Thursday, October 14, 2021

The Warm Piss of Rage - Oct 14 2021

 

The Warm Piss of Rage

Oct 14 2021


Anger erupts

red hot,

spewing lava

ejecting rocks,

venting ash

and poisonous gas

and blocking out the sun.


Choking and spluttering

pressure ratchets up-and-up,

faces flush

with apoplectic ire.

Antacids don't help,

and perspective is hopeless

in such hot volcanic fire.


But consequence be damned

when it feels this good,

wallowing

in self-righteousness

the warm piss of rage.

Forgetting

that like a sugar high

you crash,

embarrassed

at the damage you exact

your lack of control.

The broken hand, bashing the wall.

The relationships fractured

and the contagion of anger

unleashed on the world.


How fortunate

that bad temper improves with age.

Because the nearer the end

the more considered one gets.


Old men,

who know what really matters

what soon will pass.


Who have learned

to hold their temper in check

stay calm when provoked.


And who nod understandingly

when the fractures rend

in their younger tectonic friends

and the anger wells up and explodes.


On the latest Freakonomics podcast, Arthur Brooks began by speaking about anger and contempt in the context of increasing political polarization. I know him as a regular contributor to the Atlantic, where he writes a weekly piece about happiness; but here is how he was introduced on the podcast.

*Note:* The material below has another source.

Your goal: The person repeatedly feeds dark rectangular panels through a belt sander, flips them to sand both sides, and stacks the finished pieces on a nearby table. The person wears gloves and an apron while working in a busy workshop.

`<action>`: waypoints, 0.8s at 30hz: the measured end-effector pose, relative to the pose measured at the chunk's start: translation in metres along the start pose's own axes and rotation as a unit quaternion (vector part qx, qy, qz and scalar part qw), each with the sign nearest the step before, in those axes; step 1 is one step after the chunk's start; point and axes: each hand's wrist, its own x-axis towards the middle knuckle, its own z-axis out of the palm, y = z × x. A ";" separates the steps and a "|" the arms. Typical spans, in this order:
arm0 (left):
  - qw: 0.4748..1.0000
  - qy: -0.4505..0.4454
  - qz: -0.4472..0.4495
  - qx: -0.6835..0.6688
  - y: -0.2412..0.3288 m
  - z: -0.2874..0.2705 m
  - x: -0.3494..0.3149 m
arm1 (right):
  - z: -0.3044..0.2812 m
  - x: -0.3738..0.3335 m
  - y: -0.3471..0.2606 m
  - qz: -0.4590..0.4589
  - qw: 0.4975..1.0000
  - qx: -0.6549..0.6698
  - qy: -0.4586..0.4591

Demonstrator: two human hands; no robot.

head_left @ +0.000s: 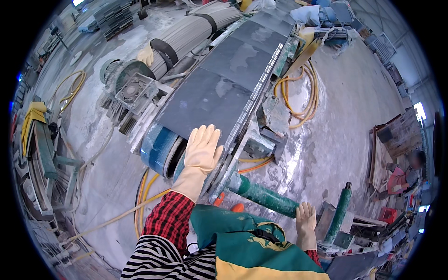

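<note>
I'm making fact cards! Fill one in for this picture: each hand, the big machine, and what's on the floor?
Left hand: gloved, palm down, fingers stretched, at the near end of the dark slabs
Right hand: gloved, at the end of a green tube; grip unclear
Machine: blue roller at its near end, greenish motor left of the slabs
Floor: coiled yellow-orange hose right of the machine
</note>
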 end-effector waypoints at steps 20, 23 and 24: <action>0.998 0.002 0.018 0.054 -0.005 0.010 -0.018 | 0.219 0.077 -0.075 0.178 0.939 0.278 0.096; 0.998 -0.002 0.013 0.055 -0.004 0.007 -0.020 | 0.234 0.078 -0.090 0.206 0.914 0.311 0.161; 0.998 -0.002 0.015 0.054 -0.004 0.007 -0.020 | 0.225 0.076 -0.083 0.193 0.919 0.319 0.128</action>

Arthur Brooks is an economist who for 10 years ran the American Enterprise Institute, one of the most influential conservative think tanks in the world. He has come to believe there is only one weapon that can defeat our extreme political polarization: love. Is Brooks a fool for thinking this — and are you perhaps his kind of fool?

I quite like his description of anger as hot, while contempt is cool but more withering: a combination of anger with the even more powerful emotion of disgust. I thought about my proclivity to anger, and how it has been tempered with age. A poem seemed in order. Perhaps even a series on the deadly sins.

I'm pleased with the title. I look for a title that arouses a reader's curiosity and entices her to give the poem a chance. But I think I may have given away my best line, and in so doing detracted from its power and potential to surprise. Although with repeated reading, I think my favourite line is actually the contagion of anger / unleashed on the world. Because anger begets anger: so the sin is passed on, it's not only yours.

(The fractured hand, by the way, is very common and quite predictable: the distal end of the 5th metacarpal, which comes from bashing the wall with a closed fist – the so-called “Boxer's Fracture”.)